Earlier than year when he was still locked in a tight race for the vacant Senate seat, Boustany took legal action against Murder in the Bayou writer Ethan Brown and publisher Simon & Schuster.

Brown’s novel chronicled the killings of at least eight prostitutes in the Jefferson Davis Parish area. An entire chapter is dedicated to allegations from anonymous sources alleging that Boustany was acquainted and intimately involved with at least some of the women.

The book never accuses Boustany of actually being involved in any of the killings and Brown, a licensed private investigator, has hinted he thinks they were carried out by more than just one perpetrator.  

“We’re pleased with the decision,” Brown told the Louisiana Record of Boustany ending his suit.

Brown added that he would have no further comment and publisher Simon & Schuster has also declined to respond to the latest developments.  

Meanwhile, Boustany’s attorney Jimmy Faircloth confirmed that his client had decided to move on.

“He felt as though it would probably be best for all concerned for him not to proceed with the lawsuit,” Faircloth said. “Continuing the lawsuit probably would have resulted in a lot more publicity to this."

The book’s November release came at the most inopportune time imaginable for the once front-running Boustany, who finished third in the 24-candidate field and lose in a Dec. 10 runoff to Republican state Treasurer John Kennedy.

The defeat effectively ended his tenure in Congress.

From the opening chapter of Murder in the Bayou, Boustany labeled his alleged ties to the prostitution allegations lies and untruths generated to “sensationalize the story” and “to boost sales” with disregard for the truth.

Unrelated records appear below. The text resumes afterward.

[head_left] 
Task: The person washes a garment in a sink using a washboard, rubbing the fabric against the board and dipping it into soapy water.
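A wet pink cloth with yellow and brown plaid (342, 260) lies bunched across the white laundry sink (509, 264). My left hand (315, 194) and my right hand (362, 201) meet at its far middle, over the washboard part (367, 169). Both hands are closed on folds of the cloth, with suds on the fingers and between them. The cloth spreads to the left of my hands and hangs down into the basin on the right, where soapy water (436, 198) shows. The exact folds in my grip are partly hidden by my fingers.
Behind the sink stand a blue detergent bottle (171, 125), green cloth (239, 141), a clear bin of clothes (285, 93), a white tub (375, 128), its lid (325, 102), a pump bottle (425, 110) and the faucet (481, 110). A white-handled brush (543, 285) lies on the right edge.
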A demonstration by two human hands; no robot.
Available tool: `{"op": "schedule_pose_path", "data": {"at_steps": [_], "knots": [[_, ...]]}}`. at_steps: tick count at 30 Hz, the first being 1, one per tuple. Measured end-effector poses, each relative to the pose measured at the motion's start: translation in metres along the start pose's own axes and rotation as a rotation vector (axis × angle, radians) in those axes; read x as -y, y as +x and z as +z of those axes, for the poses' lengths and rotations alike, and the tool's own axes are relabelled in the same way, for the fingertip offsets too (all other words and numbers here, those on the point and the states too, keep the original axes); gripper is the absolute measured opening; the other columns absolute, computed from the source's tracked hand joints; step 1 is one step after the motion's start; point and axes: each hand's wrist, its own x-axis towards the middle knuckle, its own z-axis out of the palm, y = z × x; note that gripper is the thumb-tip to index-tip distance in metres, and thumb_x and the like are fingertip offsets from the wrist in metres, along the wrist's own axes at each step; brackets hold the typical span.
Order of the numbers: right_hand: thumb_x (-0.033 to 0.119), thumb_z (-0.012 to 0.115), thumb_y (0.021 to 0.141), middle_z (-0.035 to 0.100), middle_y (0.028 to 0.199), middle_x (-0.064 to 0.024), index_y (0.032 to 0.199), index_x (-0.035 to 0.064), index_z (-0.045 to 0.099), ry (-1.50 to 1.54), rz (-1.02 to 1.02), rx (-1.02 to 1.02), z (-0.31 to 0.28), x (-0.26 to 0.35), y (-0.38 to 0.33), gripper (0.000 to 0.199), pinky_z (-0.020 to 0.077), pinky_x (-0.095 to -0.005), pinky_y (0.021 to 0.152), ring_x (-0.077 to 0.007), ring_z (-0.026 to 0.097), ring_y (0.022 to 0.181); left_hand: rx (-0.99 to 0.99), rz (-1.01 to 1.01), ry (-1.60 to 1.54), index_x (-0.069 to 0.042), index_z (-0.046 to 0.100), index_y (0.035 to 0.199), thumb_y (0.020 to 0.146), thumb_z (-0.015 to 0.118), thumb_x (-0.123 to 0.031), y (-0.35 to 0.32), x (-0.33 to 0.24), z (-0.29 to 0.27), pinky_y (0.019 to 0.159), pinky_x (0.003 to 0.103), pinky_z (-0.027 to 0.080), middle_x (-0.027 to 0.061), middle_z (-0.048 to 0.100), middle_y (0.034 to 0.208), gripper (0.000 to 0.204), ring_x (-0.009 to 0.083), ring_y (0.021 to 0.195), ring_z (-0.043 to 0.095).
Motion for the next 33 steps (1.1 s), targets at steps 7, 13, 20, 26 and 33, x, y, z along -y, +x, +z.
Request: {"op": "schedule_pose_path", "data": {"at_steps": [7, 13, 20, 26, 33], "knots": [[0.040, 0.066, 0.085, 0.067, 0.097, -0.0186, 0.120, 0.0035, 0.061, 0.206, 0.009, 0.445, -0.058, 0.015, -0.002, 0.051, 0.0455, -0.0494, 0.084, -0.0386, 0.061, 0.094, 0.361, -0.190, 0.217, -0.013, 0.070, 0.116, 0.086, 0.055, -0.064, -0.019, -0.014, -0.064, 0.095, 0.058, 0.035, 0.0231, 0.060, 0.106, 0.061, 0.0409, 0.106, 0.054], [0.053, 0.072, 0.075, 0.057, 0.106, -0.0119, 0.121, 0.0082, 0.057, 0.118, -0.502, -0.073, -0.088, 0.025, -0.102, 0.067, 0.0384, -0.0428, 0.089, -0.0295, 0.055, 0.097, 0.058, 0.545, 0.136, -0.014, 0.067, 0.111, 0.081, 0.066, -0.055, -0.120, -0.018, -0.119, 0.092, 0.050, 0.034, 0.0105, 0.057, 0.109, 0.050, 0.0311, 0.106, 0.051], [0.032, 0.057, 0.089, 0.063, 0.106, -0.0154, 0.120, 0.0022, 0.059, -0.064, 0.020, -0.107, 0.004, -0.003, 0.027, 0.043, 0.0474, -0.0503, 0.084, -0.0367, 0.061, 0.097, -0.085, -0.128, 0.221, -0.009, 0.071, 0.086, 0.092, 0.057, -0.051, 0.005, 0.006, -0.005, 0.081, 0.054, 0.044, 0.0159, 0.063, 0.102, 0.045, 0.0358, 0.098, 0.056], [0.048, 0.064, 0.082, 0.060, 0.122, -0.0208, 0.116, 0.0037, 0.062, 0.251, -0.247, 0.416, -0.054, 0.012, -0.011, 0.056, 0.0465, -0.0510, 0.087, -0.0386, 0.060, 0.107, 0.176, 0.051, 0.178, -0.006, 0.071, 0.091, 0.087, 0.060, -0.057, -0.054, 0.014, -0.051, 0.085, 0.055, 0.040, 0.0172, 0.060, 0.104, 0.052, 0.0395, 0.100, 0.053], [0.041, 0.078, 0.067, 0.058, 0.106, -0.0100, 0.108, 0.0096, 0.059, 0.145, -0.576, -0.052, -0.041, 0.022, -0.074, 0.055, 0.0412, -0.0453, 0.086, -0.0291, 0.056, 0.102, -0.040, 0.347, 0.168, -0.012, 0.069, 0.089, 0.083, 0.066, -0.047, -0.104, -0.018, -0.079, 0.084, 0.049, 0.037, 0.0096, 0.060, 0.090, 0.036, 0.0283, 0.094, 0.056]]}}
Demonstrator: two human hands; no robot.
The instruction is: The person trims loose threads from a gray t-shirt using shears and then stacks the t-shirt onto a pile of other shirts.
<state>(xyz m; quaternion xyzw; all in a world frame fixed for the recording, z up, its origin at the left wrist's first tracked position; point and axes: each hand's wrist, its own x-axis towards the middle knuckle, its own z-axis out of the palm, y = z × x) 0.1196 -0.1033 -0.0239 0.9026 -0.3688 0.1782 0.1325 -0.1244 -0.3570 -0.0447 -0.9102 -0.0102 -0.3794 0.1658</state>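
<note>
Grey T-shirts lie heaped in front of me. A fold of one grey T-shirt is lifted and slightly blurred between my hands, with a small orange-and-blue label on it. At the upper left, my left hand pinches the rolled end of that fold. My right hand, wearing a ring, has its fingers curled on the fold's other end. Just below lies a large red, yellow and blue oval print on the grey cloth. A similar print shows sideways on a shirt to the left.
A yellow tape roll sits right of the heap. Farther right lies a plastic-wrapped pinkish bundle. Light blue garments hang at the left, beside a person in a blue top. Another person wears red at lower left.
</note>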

Even as he was ending his suit, Faircloth added that his client still maintains none of the stories or allegations about him should have been published, and the fact that they were is indefensible.

The book also details the story of former Boustany field staffer Martin Guillory, who may have been involved in the operations of a cheap, tawdry Jefferson Davis Parish hotel where all the prostitution victims reportedly hosted their clients.

In his suit, Boustany never challenges any of the claims made about Guillory and later insisted that his former employee hid his hotel connection from him and other staffers and that Guillory was fired from his post in September.

Boustany was running for the seat vacated by retiring Sen. David Vitter, who was once also embroiled in his own sex scandal when 2007 phone records showed calls made from him to notorious “D.C. Madam” Deborah Jeane Palfrey.

Among the other candidates in the field to succeed Vitter was former Ku Klux Klan grand wizard and avowed white supremacist David Duke.